▶ **Instructions to follow**
Print the data that follows exactly, leaving nothing out.

Dataset items

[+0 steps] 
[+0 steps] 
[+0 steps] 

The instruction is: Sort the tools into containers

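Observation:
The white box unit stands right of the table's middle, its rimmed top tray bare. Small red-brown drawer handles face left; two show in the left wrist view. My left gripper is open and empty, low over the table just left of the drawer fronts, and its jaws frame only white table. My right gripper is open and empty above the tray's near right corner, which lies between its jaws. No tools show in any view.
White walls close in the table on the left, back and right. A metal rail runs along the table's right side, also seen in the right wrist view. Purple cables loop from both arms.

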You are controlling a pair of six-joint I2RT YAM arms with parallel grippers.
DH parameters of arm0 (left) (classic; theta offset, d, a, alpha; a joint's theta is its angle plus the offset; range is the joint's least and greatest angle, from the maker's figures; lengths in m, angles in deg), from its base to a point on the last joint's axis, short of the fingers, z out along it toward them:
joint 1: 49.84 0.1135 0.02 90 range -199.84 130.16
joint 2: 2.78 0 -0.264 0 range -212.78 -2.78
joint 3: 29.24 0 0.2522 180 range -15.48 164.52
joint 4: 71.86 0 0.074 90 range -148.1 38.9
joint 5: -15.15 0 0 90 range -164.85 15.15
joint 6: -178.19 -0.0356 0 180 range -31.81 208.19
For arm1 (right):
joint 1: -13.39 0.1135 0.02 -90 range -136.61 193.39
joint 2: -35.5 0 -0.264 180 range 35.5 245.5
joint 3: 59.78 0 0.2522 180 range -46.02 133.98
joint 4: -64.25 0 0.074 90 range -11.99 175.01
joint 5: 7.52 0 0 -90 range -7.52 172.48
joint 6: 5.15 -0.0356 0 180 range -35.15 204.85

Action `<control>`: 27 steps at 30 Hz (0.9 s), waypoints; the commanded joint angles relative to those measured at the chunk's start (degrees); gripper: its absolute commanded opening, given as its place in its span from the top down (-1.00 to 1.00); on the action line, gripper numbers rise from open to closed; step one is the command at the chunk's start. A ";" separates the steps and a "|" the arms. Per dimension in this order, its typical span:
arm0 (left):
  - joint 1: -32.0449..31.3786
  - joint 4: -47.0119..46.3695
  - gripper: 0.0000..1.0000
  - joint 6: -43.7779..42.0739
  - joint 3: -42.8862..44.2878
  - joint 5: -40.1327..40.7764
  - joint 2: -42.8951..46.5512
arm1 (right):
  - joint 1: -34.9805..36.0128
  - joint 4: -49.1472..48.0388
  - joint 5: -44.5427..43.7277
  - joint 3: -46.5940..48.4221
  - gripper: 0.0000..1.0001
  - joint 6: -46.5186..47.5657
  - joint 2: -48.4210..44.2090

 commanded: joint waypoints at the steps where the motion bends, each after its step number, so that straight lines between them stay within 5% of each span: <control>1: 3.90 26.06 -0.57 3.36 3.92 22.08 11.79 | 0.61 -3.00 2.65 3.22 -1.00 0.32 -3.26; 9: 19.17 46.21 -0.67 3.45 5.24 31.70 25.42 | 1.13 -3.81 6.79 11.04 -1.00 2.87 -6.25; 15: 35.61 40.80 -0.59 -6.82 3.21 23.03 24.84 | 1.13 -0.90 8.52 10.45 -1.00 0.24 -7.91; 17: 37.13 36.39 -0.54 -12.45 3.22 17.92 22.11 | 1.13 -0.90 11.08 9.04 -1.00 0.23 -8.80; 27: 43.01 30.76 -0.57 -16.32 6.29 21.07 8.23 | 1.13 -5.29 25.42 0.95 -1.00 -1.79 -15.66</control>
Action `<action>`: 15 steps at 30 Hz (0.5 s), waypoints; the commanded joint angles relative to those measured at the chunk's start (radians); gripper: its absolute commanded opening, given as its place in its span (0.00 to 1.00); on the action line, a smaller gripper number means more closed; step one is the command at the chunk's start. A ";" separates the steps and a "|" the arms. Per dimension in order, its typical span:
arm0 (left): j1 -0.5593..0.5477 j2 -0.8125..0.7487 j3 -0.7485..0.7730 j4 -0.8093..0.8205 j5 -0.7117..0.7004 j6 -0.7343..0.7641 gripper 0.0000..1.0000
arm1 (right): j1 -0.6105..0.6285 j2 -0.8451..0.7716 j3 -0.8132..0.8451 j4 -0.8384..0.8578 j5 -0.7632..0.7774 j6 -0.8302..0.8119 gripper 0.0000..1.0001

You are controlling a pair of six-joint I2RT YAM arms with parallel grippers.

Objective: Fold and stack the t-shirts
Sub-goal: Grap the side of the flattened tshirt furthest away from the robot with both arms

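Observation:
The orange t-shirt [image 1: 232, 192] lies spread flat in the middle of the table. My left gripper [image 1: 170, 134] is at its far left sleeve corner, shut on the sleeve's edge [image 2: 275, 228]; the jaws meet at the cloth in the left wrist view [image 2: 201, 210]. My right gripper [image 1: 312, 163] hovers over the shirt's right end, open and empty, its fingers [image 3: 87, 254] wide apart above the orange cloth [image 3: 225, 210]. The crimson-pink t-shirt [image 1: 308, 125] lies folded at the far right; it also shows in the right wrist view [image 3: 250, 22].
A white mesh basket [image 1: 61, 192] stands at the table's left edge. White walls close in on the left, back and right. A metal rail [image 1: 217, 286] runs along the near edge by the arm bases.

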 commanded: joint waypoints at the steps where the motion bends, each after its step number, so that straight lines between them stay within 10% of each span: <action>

▶ **Exercise result**
[+0 steps] 
[+0 steps] 
[+0 steps] 

The instruction is: Sort the tools into containers

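Observation:
The white box unit stands right of the table's middle, its rimmed top tray bare. Small red-brown drawer handles face left; two show in the left wrist view. My left gripper is open and empty, low over the table just left of the drawer fronts, and its jaws frame only white table. My right gripper is open and empty above the tray's near right corner, which lies between its jaws. No tools show in any view.
White walls close in the table on the left, back and right. A metal rail runs along the table's right side, also seen in the right wrist view. Purple cables loop from both arms.
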
You are controlling a pair of six-joint I2RT YAM arms with parallel grippers.
DH parameters of arm0 (left) (classic; theta offset, d, a, alpha; a joint's theta is its angle plus the offset; range is the joint's least and greatest angle, from the maker's figures; lengths in m, angles in deg), from its base to a point on the last joint's axis, short of the fingers, z out along it toward them:
joint 1: 49.84 0.1135 0.02 90 range -199.84 130.16
joint 2: 2.78 0 -0.264 0 range -212.78 -2.78
joint 3: 29.24 0 0.2522 180 range -15.48 164.52
joint 4: 71.86 0 0.074 90 range -148.1 38.9
joint 5: -15.15 0 0 90 range -164.85 15.15
joint 6: -178.19 -0.0356 0 180 range -31.81 208.19
For arm1 (right):
joint 1: -13.39 0.1135 0.02 -90 range -136.61 193.39
joint 2: -35.5 0 -0.264 180 range 35.5 245.5
joint 3: 59.78 0 0.2522 180 range -46.02 133.98
joint 4: -64.25 0 0.074 90 range -11.99 175.01
joint 5: 7.52 0 0 -90 range -7.52 172.48
joint 6: 5.15 -0.0356 0 180 range -35.15 204.85

Action `<control>`: 27 steps at 30 Hz (0.9 s), waypoints; the commanded joint angles relative to those measured at the chunk's start (degrees); gripper: its absolute commanded opening, given as its place in its span from the top down (-1.00 to 1.00); on the action line, gripper numbers rise from open to closed; step one is the command at the chunk's start. A ";" separates the steps and a "|" the arms. Per dimension in this order, its typical span:
arm0 (left):
  - joint 1: -32.0449..31.3786
  - joint 4: -47.0119..46.3695
  - gripper: 0.0000..1.0000
  - joint 6: -43.7779..42.0739
  - joint 3: -42.8862..44.2878
  - joint 5: -40.1327..40.7764
  - joint 2: -42.8951..46.5512
arm1 (right):
  - joint 1: -34.9805..36.0128
  - joint 4: -49.1472..48.0388
  - joint 5: -44.5427..43.7277
  - joint 3: -46.5940..48.4221
  - gripper: 0.0000..1.0001
  - joint 6: -46.5186..47.5657
  - joint 2: -48.4210..44.2090

 commanded: joint waypoints at the steps where the motion bends, each after its step number, so that straight lines between them stay within 5% of each span: <control>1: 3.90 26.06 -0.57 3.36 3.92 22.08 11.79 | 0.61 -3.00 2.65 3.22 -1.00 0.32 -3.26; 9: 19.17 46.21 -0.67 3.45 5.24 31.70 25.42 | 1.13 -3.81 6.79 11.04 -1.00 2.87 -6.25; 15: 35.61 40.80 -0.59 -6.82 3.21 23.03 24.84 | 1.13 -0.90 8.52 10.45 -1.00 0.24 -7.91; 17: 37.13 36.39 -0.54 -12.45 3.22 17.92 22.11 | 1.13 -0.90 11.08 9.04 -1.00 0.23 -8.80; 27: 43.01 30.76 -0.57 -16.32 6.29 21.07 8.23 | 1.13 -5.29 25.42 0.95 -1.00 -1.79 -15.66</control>
Action `<action>`: 15 steps at 30 Hz (0.5 s), waypoints; the commanded joint angles relative to those measured at the chunk's start (radians); gripper: its absolute commanded opening, given as its place in its span (0.00 to 1.00); on the action line, a smaller gripper number means more closed; step one is the command at the chunk's start. A ";" separates the steps and a "|" the arms. Per dimension in order, its typical span:
arm0 (left): j1 -0.5593..0.5477 j2 -0.8125..0.7487 j3 -0.7485..0.7730 j4 -0.8093..0.8205 j5 -0.7117..0.7004 j6 -0.7343..0.7641 gripper 0.0000..1.0000
arm1 (right): j1 -0.6105..0.6285 j2 -0.8451..0.7716 j3 -0.8132..0.8451 j4 -0.8384..0.8578 j5 -0.7632..0.7774 j6 -0.8302..0.8119 gripper 0.0000..1.0001

You are controlling a pair of six-joint I2RT YAM arms with parallel grippers.

Objective: Fold and stack the t-shirts
Sub-goal: Grap the side of the flattened tshirt furthest away from the robot with both arms

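Observation:
The orange t-shirt [image 1: 232, 192] lies spread flat in the middle of the table. My left gripper [image 1: 170, 134] is at its far left sleeve corner, shut on the sleeve's edge [image 2: 275, 228]; the jaws meet at the cloth in the left wrist view [image 2: 201, 210]. My right gripper [image 1: 312, 163] hovers over the shirt's right end, open and empty, its fingers [image 3: 87, 254] wide apart above the orange cloth [image 3: 225, 210]. The crimson-pink t-shirt [image 1: 308, 125] lies folded at the far right; it also shows in the right wrist view [image 3: 250, 22].
A white mesh basket [image 1: 61, 192] stands at the table's left edge. White walls close in on the left, back and right. A metal rail [image 1: 217, 286] runs along the near edge by the arm bases.
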
 commanded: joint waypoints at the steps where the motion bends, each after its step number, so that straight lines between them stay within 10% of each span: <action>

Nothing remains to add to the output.